A periodontal probe (small dental instrument) is gently used to measure the sulcus or pocket between the tooth and the gums. The depth of a healthy sulcus measures three millimeters or less and does not bleed. The periodontal probe helps indicate if pockets are deeper than three millimeters. As periodontal disease progresses, the pockets usually get deeper.

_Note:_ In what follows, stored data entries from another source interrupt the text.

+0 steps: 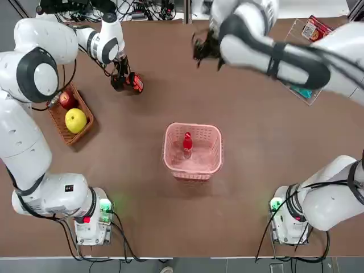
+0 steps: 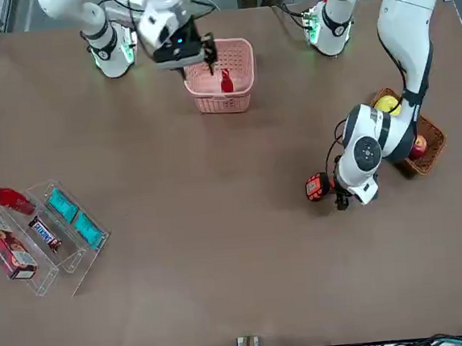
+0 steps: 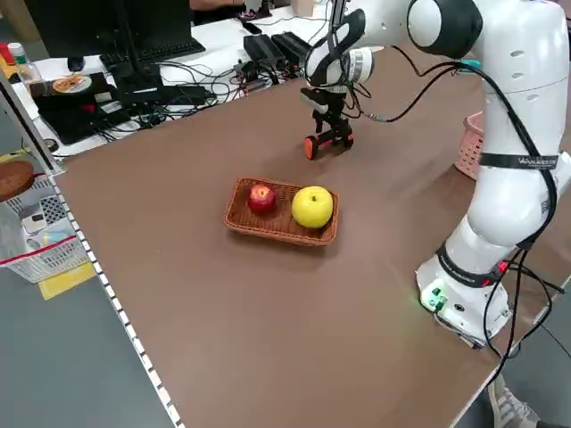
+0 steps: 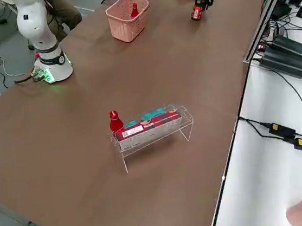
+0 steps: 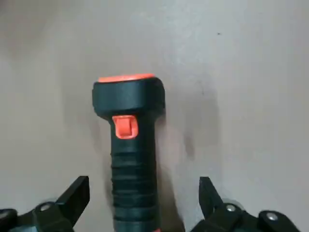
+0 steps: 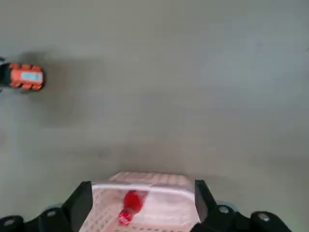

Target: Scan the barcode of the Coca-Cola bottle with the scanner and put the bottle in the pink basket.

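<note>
The right end effector (image 1: 207, 50) hangs high over the counter (image 1: 256, 148), fingers apart and empty — the Coca-Cola bottle (image 1: 187, 143) sits in the pink basket (image 1: 193, 149). The left end effector (image 5: 144, 203), bent low, straddles the scanner (image 5: 128, 145) with fingers spread wide — not touching it.

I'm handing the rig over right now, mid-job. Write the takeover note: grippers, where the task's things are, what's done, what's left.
Left gripper: open, low over the scanner, which lies on the table; not gripped.
Right gripper: open, empty, raised above the pink basket.
Coca-Cola bottle: inside the pink basket.
A look-alike bottle stands by the clear snack rack.
Done: bottle is in the basket, scanner is put down.
Left: apparently only pulling both arms clear.
</note>
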Tool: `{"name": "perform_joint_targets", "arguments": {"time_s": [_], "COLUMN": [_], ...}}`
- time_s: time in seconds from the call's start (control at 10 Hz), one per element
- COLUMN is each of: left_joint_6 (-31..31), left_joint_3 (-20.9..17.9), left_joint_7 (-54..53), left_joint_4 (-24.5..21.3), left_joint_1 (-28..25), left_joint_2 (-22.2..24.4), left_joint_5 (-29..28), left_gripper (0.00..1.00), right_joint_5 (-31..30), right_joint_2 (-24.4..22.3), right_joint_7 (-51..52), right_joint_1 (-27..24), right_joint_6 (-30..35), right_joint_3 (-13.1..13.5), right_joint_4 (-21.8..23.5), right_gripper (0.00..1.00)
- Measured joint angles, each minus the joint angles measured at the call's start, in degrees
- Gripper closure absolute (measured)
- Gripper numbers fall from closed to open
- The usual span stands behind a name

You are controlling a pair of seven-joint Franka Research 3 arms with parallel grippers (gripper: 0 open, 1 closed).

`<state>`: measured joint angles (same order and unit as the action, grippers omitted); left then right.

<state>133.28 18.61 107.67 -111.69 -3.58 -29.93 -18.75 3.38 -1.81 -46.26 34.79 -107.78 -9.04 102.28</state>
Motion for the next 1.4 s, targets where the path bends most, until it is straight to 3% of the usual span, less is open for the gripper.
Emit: {"name": "perform_joint_targets", "arguments": {"time_s": [0.4, 0.7, 1.2, 1.4], "left_joint_6": [-1.9, -3.2, -12.9, -17.6], "left_joint_3": [0.0, -1.3, -5.7, -5.7], "left_joint_7": [-6.7, -30.5, -88.4, -98.1], "left_joint_4": [0.7, 1.6, 12.3, 15.2], "left_joint_1": [-0.1, -4.4, -16.6, -19.4], "left_joint_2": [3.6, 9.7, 14.9, 15.7], "left_joint_5": [-3.2, -4.1, 15.1, 16.7], "left_gripper": [0.0, 0.0, 0.0, 0.0], "right_joint_5": [0.0, -0.1, -0.6, -2.8], "right_joint_2": [0.2, 0.3, 0.0, 0.0], "right_joint_7": [17.4, 26.6, 36.0, 36.4], "right_joint_1": [-17.5, -21.4, -31.0, -31.4], "right_joint_6": [7.5, 8.7, 18.1, 20.2], "right_joint_3": [2.0, 8.5, 9.1, 9.0], "right_joint_4": [-5.0, -6.7, -14.8, -16.0], "right_gripper": [0.01, 0.01, 0.01, 0.01]}}
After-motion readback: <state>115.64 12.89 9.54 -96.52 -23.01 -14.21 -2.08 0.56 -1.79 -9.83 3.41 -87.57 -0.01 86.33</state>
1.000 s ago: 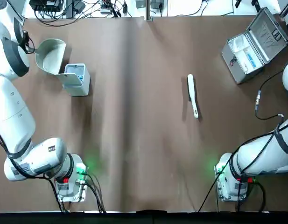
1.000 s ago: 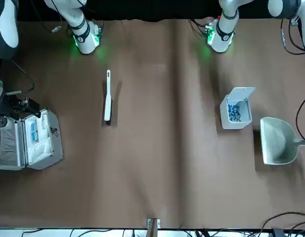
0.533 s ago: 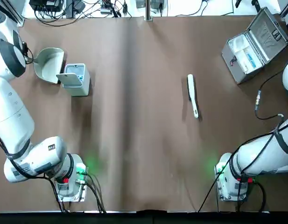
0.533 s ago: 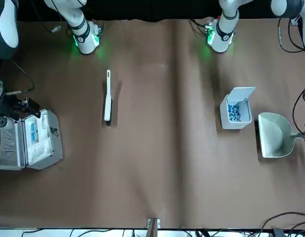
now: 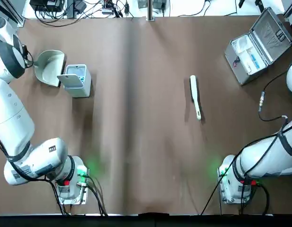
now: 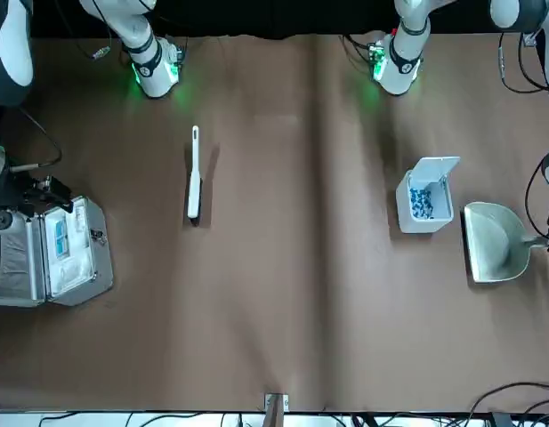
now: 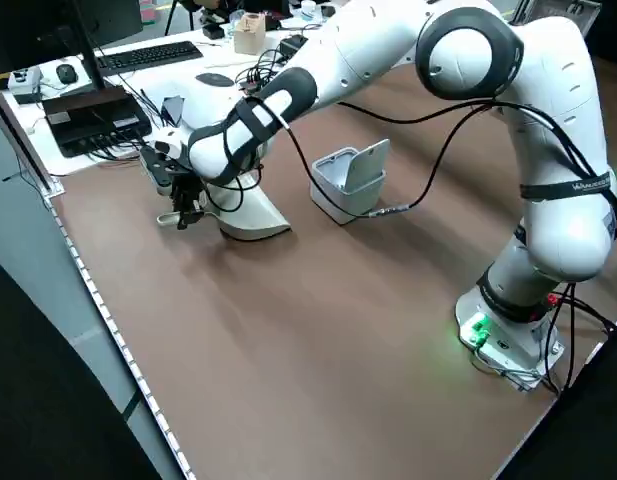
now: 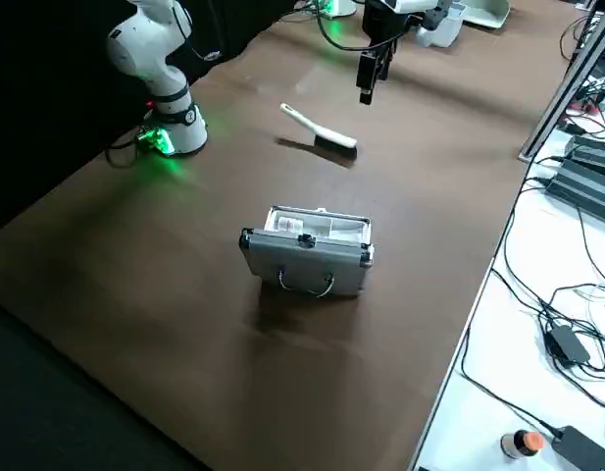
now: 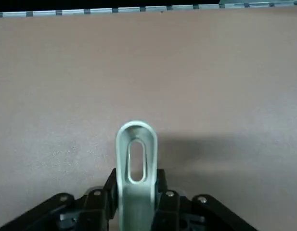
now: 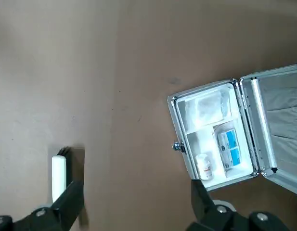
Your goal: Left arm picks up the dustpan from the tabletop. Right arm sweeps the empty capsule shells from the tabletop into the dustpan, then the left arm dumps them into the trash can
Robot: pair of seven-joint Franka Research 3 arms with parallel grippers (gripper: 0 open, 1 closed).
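Since the earlier frame, the dustpan [image 5: 49, 66] has been lowered flat beside the trash can [image 5: 77, 80] at far left. Its handle is clamped by the left gripper [image 9: 134, 202]. The right gripper [image 10: 134, 204] is spread, empty. Premature release risks tipping.

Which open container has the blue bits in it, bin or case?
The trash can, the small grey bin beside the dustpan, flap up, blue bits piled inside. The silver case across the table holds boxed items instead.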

Your dentist or hygienist will use pocket depths, amount of bleeding, inflammation, tooth mobility, etc., to make a diagnosis that will fall into a category below:

Gingivitis
Gingivitis is the first stage of periodontal disease. Plaque and its toxin by-products irritate the gums, making them tender, inflamed, and likely to bleed. Although it is completely reversible it must be taken seriously and treated by prophylaxis and proper home care.

Periodontitis
Plaque hardens into calculus or tartar. As calculus and plaque continue to build up, the body responds to the bacterial invasion and the soft and hard tissue begin to recede from the teeth as a chronic inflammatory disease continues. Deeper pockets form between the gums and teeth and become filled with bacteria and pus. The gums become very irritated, inflamed, and bleed easily. Slight to moderate bone loss may be present. In advanced periodontitis the teeth lose more support as the gums, bone, and periodontal ligament continue to be destroyed. Unless treated, the affected teeth will become very loose and may be lost. Generalized moderate to severe bone loss may be present.